Norebo buys FEST Group, strengthening its quota holdings

Published on
November 23, 2021
Norebo has acquired FEST Group, supplementing its position as the country’s largest fishing company by fishing-quota tonnage.

Murmansk Russia-based Norebo has acquired FEST Group, supplementing its position as the country’s largest fishing company by fishing-quota tonnage.

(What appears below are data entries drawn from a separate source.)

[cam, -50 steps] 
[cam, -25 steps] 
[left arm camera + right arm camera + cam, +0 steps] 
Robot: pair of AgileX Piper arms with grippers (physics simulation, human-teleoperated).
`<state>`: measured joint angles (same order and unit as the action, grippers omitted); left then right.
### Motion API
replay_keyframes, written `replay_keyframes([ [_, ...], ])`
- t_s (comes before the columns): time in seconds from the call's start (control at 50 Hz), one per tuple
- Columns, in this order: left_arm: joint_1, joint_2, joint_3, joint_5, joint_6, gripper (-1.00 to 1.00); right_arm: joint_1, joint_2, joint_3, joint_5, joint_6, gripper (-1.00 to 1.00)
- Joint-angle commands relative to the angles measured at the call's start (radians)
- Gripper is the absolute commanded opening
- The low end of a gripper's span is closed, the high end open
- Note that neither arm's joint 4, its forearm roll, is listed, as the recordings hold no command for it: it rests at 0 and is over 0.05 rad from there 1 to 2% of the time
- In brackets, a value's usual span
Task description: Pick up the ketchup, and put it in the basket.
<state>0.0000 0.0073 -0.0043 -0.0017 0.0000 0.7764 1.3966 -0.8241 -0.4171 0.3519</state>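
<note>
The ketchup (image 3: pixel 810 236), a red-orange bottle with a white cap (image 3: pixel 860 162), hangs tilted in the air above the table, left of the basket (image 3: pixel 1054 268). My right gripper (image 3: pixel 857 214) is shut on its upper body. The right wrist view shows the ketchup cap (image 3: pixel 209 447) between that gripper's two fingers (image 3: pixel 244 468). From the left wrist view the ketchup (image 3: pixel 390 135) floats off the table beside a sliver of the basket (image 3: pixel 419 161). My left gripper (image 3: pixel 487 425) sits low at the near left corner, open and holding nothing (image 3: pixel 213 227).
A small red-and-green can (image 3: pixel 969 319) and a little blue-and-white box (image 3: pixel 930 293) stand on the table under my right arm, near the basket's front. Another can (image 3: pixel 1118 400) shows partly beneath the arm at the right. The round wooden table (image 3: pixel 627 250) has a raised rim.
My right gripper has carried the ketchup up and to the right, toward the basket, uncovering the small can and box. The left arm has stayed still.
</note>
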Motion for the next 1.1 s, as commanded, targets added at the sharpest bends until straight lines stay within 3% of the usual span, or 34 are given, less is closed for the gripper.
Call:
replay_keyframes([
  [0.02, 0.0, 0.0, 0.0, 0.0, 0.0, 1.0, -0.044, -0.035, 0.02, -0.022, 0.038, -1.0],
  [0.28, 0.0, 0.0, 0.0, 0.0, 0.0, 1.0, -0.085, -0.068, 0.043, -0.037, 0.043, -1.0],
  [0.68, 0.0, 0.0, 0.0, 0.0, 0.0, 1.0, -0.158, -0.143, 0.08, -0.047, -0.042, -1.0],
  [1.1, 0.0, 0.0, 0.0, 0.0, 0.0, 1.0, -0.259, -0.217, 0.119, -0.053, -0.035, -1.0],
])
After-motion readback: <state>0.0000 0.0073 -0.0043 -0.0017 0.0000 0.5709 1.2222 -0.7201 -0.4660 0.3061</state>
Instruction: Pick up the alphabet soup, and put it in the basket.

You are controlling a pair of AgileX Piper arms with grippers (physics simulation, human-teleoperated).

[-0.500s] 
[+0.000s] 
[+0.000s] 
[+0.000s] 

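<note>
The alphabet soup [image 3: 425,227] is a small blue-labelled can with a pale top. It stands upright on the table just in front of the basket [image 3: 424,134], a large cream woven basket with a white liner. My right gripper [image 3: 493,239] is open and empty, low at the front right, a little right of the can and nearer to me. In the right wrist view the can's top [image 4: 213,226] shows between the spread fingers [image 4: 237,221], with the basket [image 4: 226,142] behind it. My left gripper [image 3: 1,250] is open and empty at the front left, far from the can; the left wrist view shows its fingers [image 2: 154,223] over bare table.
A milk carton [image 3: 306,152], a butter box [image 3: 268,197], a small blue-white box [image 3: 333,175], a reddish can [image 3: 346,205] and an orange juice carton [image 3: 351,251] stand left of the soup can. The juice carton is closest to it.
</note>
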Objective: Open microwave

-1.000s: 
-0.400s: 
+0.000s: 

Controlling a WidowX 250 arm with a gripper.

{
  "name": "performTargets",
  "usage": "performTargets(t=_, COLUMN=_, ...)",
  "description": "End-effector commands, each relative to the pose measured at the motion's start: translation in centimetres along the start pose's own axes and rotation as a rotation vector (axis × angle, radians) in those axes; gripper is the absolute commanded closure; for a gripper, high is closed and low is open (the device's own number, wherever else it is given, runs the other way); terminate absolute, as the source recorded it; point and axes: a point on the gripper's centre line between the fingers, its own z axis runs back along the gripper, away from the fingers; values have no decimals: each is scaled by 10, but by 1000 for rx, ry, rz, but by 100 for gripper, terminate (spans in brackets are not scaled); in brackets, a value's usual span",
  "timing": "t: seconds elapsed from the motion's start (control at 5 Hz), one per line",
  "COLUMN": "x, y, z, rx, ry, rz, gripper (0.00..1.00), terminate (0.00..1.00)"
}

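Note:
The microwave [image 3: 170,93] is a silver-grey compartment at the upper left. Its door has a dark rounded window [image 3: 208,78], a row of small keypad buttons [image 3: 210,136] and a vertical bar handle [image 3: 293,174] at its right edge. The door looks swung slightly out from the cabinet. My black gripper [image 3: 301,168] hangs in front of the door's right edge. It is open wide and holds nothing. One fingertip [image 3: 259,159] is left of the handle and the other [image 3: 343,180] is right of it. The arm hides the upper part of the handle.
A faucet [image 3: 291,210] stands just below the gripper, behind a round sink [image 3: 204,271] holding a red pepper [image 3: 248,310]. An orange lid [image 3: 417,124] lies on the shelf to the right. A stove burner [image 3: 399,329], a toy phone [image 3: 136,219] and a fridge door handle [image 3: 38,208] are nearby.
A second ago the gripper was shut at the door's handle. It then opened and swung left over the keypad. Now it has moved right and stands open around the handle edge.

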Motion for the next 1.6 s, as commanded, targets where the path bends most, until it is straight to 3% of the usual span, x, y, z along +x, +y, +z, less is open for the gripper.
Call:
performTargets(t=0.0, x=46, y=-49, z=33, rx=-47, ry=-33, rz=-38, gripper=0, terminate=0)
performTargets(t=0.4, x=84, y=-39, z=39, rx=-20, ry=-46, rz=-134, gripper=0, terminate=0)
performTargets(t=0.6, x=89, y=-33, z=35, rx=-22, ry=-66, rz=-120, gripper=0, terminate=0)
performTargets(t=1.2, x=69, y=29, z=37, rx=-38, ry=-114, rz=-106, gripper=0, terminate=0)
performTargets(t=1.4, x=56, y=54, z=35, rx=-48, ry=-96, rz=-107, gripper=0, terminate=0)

The FEST Group, also based in Murmansk, owns the Northern Fleet Co., which operates the SC Eridan, JSC Strelets, and JSC Taurus fishing companies. The companies collectively caught 150,000 MT of cod, mackerel, pilchard, herring, haddock, poutassou, and flatfish in the Barents and Norwegian seas, waters near the Faroe Islands, Greenland, Morocco, and the open waters of the Atlantic Ocean in 2018, according to Vedomosti.

The business journal’s report on FEST, which relied on anonymous sources, said FEST’s combined catch dropped to 150,000 MT in 2020, and that it holds combined quotas totaling 80,000 MT. The three companies recorded RUB 9.12 billion (USD 122.8 million, EUR 109.1 million) in revenue and RUB 2.42 billion (USD 29.4 million, EUR 27 million) in net profit in 2020. 

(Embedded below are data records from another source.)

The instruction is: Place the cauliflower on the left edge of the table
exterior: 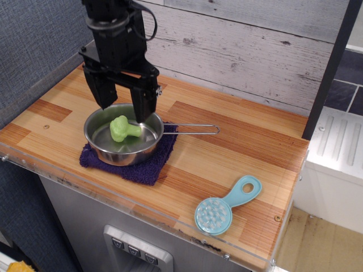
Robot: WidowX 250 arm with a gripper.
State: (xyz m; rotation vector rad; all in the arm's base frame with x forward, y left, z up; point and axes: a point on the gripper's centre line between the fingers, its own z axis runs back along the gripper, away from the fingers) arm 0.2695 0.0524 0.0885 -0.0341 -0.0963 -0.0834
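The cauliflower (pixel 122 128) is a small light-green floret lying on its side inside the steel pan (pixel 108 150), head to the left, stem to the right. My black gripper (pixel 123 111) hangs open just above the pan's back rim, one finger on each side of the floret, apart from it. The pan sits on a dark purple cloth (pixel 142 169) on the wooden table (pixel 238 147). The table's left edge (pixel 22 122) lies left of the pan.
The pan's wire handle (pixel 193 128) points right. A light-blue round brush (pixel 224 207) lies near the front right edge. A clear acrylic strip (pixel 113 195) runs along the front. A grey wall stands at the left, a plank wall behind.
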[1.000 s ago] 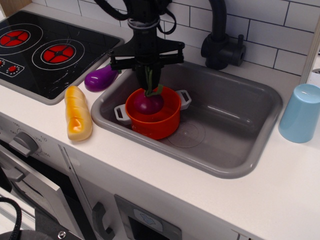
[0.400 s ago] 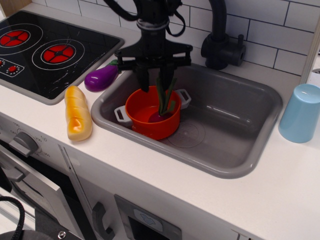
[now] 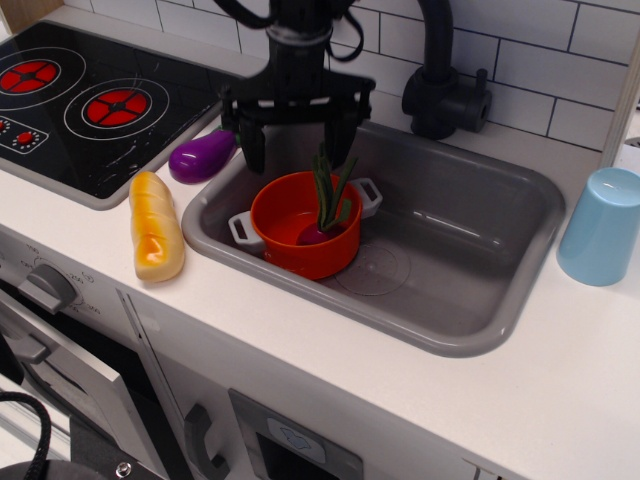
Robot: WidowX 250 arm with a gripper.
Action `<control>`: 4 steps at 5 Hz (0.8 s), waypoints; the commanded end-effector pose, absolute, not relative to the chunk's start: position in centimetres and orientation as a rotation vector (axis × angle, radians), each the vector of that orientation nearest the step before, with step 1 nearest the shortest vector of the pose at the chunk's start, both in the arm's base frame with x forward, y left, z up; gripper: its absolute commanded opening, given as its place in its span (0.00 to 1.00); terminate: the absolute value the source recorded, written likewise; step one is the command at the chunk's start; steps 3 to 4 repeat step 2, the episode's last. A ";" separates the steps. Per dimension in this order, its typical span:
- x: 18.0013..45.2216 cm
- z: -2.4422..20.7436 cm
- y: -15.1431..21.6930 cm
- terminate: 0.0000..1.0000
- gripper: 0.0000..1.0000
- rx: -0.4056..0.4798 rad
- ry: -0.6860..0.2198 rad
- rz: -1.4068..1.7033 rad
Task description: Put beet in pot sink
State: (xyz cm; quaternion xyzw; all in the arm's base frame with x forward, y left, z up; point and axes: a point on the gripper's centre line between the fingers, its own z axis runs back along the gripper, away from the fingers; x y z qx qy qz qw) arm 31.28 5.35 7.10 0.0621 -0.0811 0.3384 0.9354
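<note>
The beet (image 3: pixel 318 232) is seated inside the orange pot (image 3: pixel 303 226), leaves upright. The pot is set in the grey sink (image 3: pixel 470 240), left of the drain mark. The gripper (image 3: pixel 297 140) is held above the pot, jaws spread and empty. No writing is legible.

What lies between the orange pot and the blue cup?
Only bare grey sink floor and rim, then white counter, separate the pot from the cup in this single view.
</note>
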 end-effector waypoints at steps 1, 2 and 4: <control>31.0 10.6 4.7 0.00 1.00 0.114 -0.247 0.655; 31.0 10.6 4.7 1.00 1.00 0.114 -0.247 0.655; 31.0 10.6 4.7 1.00 1.00 0.114 -0.247 0.655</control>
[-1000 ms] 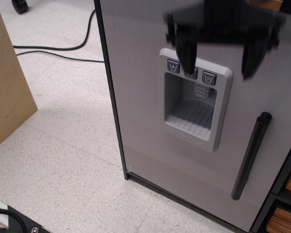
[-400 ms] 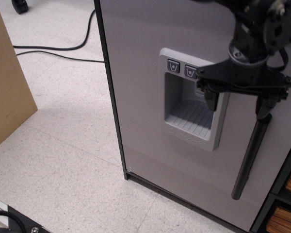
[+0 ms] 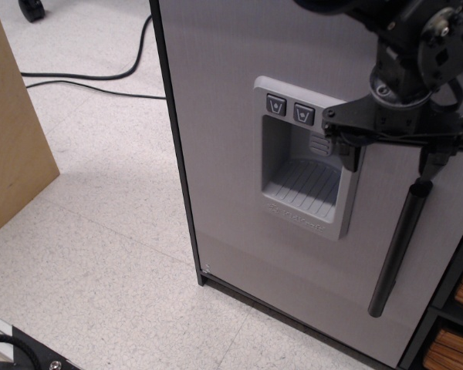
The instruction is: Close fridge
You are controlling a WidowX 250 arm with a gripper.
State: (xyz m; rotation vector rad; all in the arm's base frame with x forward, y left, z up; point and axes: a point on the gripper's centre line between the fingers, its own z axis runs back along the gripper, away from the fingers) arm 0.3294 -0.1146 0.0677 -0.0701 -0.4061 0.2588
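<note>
The fridge (image 3: 224,116) fills the middle and right of the view, with a light grey door in a dark frame. Its recessed dispenser panel (image 3: 302,173) has two buttons showing at the top. The black bar handle (image 3: 397,250) runs down the door's right side. My gripper (image 3: 389,158) hangs in front of the door's upper right, open and empty. Its left fingertip (image 3: 347,158) overlaps the dispenser's right edge and its right fingertip (image 3: 430,163) is just above the handle's top end. I cannot tell whether it touches the door.
A tan wooden panel (image 3: 11,131) stands at the left. Black cables (image 3: 100,77) lie on the speckled floor behind it. Dark shelving with orange-brown items (image 3: 457,308) shows at the fridge's right edge. A black object (image 3: 15,351) sits at the bottom left corner.
My gripper came down from the top edge and moved right, from over the dispenser buttons to beside the handle's top. The door looks unmoved.
</note>
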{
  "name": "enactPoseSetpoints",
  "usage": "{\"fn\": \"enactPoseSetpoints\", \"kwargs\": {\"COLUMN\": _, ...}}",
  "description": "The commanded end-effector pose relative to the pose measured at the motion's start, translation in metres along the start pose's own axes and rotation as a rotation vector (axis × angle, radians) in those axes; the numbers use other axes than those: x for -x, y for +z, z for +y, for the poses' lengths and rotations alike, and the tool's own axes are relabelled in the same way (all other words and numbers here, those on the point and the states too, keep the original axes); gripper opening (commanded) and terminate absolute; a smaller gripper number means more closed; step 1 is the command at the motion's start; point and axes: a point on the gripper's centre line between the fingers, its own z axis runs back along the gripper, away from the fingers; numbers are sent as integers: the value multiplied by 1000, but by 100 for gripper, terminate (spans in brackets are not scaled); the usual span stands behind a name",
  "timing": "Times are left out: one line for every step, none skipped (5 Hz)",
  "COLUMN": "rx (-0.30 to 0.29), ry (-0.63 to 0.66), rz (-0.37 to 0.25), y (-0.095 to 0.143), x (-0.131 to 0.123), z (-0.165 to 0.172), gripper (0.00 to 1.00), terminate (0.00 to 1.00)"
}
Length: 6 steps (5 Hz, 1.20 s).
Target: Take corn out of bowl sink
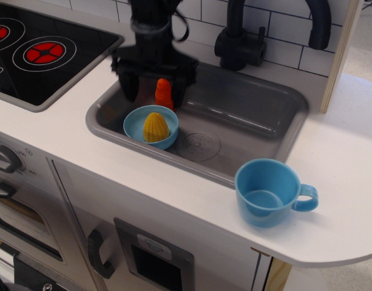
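The yellow corn [155,127] stands upright in the shallow light-blue bowl [135,127], which sits at the front left of the grey sink [246,115]. My gripper [154,94] hangs open above the sink's left part, just behind and above the bowl, its two black fingers [129,85] spread wide on either side of an orange-red ridged cone toy [164,93]. It holds nothing and does not touch the corn.
A blue cup with a handle [271,191] stands on the white counter at the front right of the sink. A black faucet [237,37] rises behind the sink. A black stove top with red burners [43,53] lies at the left.
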Motion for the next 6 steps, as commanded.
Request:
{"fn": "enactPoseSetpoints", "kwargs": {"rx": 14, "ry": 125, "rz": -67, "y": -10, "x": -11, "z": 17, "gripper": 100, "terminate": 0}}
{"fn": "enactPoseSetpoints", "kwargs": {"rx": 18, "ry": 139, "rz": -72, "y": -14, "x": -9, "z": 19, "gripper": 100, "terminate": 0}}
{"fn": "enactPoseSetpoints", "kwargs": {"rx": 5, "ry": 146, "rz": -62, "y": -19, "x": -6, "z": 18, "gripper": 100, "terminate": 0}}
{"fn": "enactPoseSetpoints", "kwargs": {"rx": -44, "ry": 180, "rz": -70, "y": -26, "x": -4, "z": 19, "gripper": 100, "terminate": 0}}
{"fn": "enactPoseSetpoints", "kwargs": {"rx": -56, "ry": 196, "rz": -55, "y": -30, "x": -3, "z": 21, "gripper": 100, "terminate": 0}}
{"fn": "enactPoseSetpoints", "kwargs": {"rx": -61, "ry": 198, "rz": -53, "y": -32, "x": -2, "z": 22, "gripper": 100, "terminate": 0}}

Norebo, which controls 420,000 MT of pollock, cod, and haddock fishing quotas in Russia, caught 618,000 MT of fish in 2018, according to Vedomosti. Forbes has reported the company’s 2020 sales at RUB 60.8 billion (USD 810.8 million, EUR 721 million). It said in a press release the Northern Fleet’s fishing firms “will be managed separately,” indicating they won’t immediately be folded into Norebo’s own operational structure.

The sale may have been precipitated by a Russian law passed in 2007 that prohibits foreign companies or individuals from owning majority shares of Russian seafood companies. Northern Fleet Owner Yuri Prutkov and his family have both Russian and Maltese citizenship, and in 2018, Russia’s Federal Anti-Monopoly Service (FAS) attempted to force the Prutkovs to sell their 81 percent share in FEST or reduce their stake. However, the Prutkovs were successful in their legal argument that a second passport did not violate the law in question.

However, in the past year, Russian President Vladimir Putin signed into law amendments to the legislation that further reduces the permitted share of foreign ownership in domestic seafood entities from 50 percent to 25 percent. Those whom the law affected were given a transition period of 365 days to reduce their shareholding or to sell their stakes, or to receive a permitted exception to the law.

Neither Norebo nor FEST Group provided details on the terms of the acquisition. However, in 2018, Kommersant cited numerous industry sources in placing a market price on FEST Group at USD 350 million (EUR 311 million). At the time, Kommersant reported the Russian Fishery Company (RFC) was interested in buying FEST’s assets, reportedly offering USD 110 million (EUR 97.8 million) for the assets, though a deal was never consummated.